Directions:
Begin at the top of the listing below. Write each line out exactly, ending with the line that holds "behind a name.".

Top of Dataset section

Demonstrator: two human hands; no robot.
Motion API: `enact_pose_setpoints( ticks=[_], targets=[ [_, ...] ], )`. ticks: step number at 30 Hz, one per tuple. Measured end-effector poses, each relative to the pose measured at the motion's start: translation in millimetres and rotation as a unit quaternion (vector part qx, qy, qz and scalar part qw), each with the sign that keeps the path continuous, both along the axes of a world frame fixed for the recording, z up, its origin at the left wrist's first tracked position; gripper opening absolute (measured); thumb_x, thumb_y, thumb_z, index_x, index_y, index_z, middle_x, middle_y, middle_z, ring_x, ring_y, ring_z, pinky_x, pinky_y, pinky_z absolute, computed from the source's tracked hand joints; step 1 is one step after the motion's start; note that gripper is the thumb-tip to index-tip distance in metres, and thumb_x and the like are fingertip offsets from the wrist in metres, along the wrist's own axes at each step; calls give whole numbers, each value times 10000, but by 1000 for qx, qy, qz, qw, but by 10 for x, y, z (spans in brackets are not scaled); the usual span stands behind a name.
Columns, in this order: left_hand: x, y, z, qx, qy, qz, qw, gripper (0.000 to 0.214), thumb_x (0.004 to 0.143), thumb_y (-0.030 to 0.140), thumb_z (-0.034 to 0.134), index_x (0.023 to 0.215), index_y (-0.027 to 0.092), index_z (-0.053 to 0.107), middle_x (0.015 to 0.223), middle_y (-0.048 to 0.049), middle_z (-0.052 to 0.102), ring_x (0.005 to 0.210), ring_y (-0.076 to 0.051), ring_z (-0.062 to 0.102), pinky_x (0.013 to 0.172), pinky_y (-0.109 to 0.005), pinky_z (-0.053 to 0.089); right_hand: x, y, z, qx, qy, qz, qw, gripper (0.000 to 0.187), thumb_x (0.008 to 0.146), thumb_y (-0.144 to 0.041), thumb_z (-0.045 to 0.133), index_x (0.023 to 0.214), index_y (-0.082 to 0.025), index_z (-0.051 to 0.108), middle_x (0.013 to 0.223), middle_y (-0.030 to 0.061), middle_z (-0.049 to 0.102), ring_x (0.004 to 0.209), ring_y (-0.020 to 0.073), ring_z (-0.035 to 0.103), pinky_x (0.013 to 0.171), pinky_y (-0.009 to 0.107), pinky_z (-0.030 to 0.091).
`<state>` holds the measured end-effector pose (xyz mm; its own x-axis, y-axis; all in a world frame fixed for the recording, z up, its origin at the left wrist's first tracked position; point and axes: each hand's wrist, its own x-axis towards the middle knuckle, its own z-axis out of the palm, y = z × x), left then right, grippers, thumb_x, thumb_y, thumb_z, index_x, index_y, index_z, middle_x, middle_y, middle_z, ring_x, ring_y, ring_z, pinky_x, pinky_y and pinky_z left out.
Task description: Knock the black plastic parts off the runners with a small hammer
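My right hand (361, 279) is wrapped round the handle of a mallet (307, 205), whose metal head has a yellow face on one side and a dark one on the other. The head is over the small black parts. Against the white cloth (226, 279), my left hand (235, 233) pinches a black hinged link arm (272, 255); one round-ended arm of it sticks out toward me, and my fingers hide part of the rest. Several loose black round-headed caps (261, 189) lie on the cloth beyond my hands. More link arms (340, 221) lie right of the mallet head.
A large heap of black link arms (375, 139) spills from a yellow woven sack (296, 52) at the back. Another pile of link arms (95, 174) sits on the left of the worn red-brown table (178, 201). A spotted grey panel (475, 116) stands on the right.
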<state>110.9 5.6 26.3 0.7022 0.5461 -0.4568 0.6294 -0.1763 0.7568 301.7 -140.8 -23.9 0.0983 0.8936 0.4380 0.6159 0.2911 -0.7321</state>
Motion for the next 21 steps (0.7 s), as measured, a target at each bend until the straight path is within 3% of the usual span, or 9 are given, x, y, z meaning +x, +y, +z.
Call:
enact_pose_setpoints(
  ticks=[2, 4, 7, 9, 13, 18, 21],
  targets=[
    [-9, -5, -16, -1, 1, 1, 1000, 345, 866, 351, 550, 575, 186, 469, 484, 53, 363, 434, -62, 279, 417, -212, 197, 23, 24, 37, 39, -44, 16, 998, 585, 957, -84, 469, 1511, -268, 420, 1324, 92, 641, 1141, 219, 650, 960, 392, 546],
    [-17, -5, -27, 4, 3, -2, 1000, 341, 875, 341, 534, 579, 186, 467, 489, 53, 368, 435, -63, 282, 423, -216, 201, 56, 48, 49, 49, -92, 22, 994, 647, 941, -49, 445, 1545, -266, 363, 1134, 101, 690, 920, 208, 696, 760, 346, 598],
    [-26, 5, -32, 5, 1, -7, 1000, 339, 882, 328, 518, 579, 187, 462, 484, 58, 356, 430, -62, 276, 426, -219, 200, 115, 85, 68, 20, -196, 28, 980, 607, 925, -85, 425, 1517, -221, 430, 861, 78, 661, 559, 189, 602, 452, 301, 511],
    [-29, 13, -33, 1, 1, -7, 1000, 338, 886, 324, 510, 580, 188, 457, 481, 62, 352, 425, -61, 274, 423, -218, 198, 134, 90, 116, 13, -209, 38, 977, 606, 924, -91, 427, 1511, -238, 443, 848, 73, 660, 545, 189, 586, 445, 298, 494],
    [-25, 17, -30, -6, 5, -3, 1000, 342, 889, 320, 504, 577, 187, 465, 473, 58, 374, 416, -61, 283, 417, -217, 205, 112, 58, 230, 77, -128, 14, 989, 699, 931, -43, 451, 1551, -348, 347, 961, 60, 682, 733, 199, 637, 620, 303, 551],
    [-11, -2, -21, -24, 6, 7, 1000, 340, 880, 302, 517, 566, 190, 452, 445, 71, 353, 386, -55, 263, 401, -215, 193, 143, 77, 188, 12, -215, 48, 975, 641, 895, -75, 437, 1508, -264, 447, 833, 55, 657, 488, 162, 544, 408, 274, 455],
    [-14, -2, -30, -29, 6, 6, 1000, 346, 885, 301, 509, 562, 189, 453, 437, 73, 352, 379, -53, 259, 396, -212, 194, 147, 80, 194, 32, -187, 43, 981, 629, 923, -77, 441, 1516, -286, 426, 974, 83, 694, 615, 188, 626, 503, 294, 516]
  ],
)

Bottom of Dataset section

Completed task:
Demonstrator: two human hands; no robot.
Motion API: `enact_pose_setpoints( ticks=[_], targets=[ [_, ...] ], )`. ticks: step number at 30 Hz, one per tuple. Measured end-effector poses, each relative to the pose measured at the motion's start: translation in millimetres and rotation as a unit quaternion (vector part qx, qy, qz and scalar part qw), each with the sign that keeps the path continuous, both along the axes of a world frame fixed for the recording, z up, its origin at the left wrist's first tracked position; gripper opening absolute (measured); thumb_x, thumb_y, thumb_z, index_x, index_y, index_z, middle_x, middle_y, middle_z, ring_x, ring_y, ring_z, pinky_x, pinky_y, pinky_z absolute, computed from the source's tracked hand joints; step 1 is one step after the motion's start; note that gripper is the thumb-tip to index-tip distance in metres, and thumb_x and the like are fingertip offsets from the wrist in metres, along the wrist's own axes at each step; calls give whole numbers, each value times 10000, but by 1000 for qx, qy, qz, qw, but by 10 for x, y, z (spans in brackets are not scaled); the usual span stands behind a name.

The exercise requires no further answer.